> **What to produce**
Return each line of the listing exactly, though without its images.
Recorded information below:
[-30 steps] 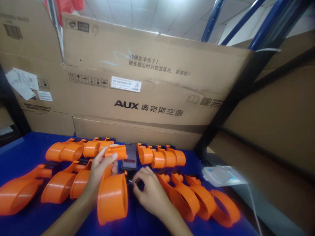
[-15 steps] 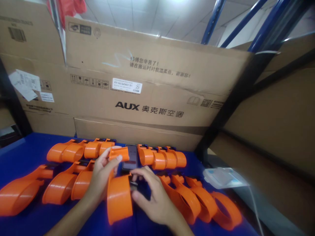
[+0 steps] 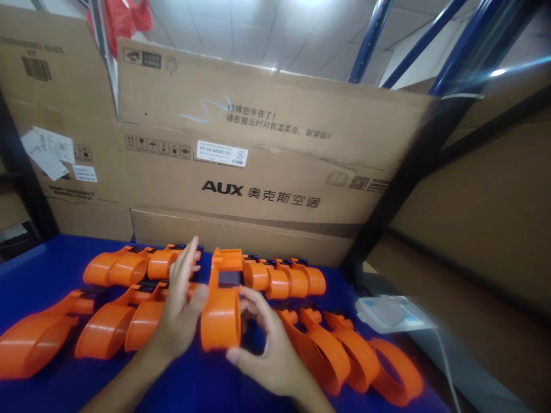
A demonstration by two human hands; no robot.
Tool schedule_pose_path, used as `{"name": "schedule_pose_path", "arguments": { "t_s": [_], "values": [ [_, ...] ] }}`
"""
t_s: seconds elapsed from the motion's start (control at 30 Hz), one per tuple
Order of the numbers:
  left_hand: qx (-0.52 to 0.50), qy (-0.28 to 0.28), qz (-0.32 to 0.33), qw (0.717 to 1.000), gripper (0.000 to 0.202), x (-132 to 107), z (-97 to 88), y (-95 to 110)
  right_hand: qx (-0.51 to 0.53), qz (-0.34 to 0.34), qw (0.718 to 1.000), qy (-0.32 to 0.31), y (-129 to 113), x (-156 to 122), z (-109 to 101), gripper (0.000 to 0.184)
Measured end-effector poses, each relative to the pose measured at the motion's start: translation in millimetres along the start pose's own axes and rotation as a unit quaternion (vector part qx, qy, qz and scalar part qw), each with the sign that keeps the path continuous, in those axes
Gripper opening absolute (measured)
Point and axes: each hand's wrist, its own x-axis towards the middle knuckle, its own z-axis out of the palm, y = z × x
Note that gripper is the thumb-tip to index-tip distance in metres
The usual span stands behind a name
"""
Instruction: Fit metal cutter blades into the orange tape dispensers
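- The blue worktop [image 3: 193, 381] runs beneath your fingers, cardboard [image 3: 275, 223] standing upright beyond them.
- Your right hand [image 3: 275, 347] has its fingers curled onto the right edge of the orange ring piece [image 3: 220, 330], thumb low, fingertips higher; they appear to grip it.
- Your left hand [image 3: 181, 312] is spread, its fingers extended just left of the piece; whether its thumb touches, you cannot tell from here.
- Expect the piece to be light, stiff, probably plastic; the glossy curve may slip, and the thin band could flex if you squeeze hard.
- Take hold by the ring's rim or the short crossbar [image 3: 228, 260], above your right fingertips.
- Half a second ago your left fingers held that crossbar; now they are off it, and the piece sits further right, more upright.
- Beyond your fingers, partly hidden behind the piece, lies a phone [image 3: 229, 279]; similar orange pieces [image 3: 105, 332] stand in rows to both sides.
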Motion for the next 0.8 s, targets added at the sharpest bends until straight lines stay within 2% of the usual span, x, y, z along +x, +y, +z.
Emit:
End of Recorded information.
> **Answer to this problem**
[-30 steps] 
[-15 steps] 
[+0 steps] 
A demonstration by two human hands; no robot.
Tool schedule_pose_path, used as `{"name": "schedule_pose_path", "arguments": { "t_s": [_], "values": [ [_, ...] ] }}`
"""
t_s: seconds elapsed from the motion's start (control at 30 Hz), one per tuple
Order of the numbers:
  left_hand: qx (-0.52 to 0.50), qy (-0.28 to 0.28), qz (-0.32 to 0.33), qw (0.717 to 1.000), gripper (0.000 to 0.202), x (-132 to 107), z (-97 to 88), y (-95 to 110)
  right_hand: qx (-0.51 to 0.53), qz (-0.34 to 0.34), qw (0.718 to 1.000), qy (-0.32 to 0.31), y (-129 to 113), x (-156 to 122), z (-109 to 101), gripper (0.000 to 0.184)
Measured end-effector poses, each relative to the pose measured at the motion's start: translation in millimetres along the start pose's own axes and rotation as a unit quaternion (vector part qx, qy, qz and scalar part qw), each with the sign that keeps the path continuous, in those axes
Gripper opening absolute (measured)
Point and axes: each hand's wrist, its own x-axis towards the middle knuckle, its own z-axis out of the palm, y = z × x
Note that gripper is the thumb-tip to index-tip distance in metres
The usual span stands behind a name
"""
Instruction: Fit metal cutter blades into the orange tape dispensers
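- The blue worktop [image 3: 193, 381] runs beneath your fingers, cardboard [image 3: 275, 223] standing upright beyond them.
- Your right hand [image 3: 275, 347] has its fingers curled onto the right edge of the orange ring piece [image 3: 220, 330], thumb low, fingertips higher; they appear to grip it.
- Your left hand [image 3: 181, 312] is spread, its fingers extended just left of the piece; whether its thumb touches, you cannot tell from here.
- Expect the piece to be light, stiff, probably plastic; the glossy curve may slip, and the thin band could flex if you squeeze hard.
- Take hold by the ring's rim or the short crossbar [image 3: 228, 260], above your right fingertips.
- Half a second ago your left fingers held that crossbar; now they are off it, and the piece sits further right, more upright.
- Beyond your fingers, partly hidden behind the piece, lies a phone [image 3: 229, 279]; similar orange pieces [image 3: 105, 332] stand in rows to both sides.
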Motion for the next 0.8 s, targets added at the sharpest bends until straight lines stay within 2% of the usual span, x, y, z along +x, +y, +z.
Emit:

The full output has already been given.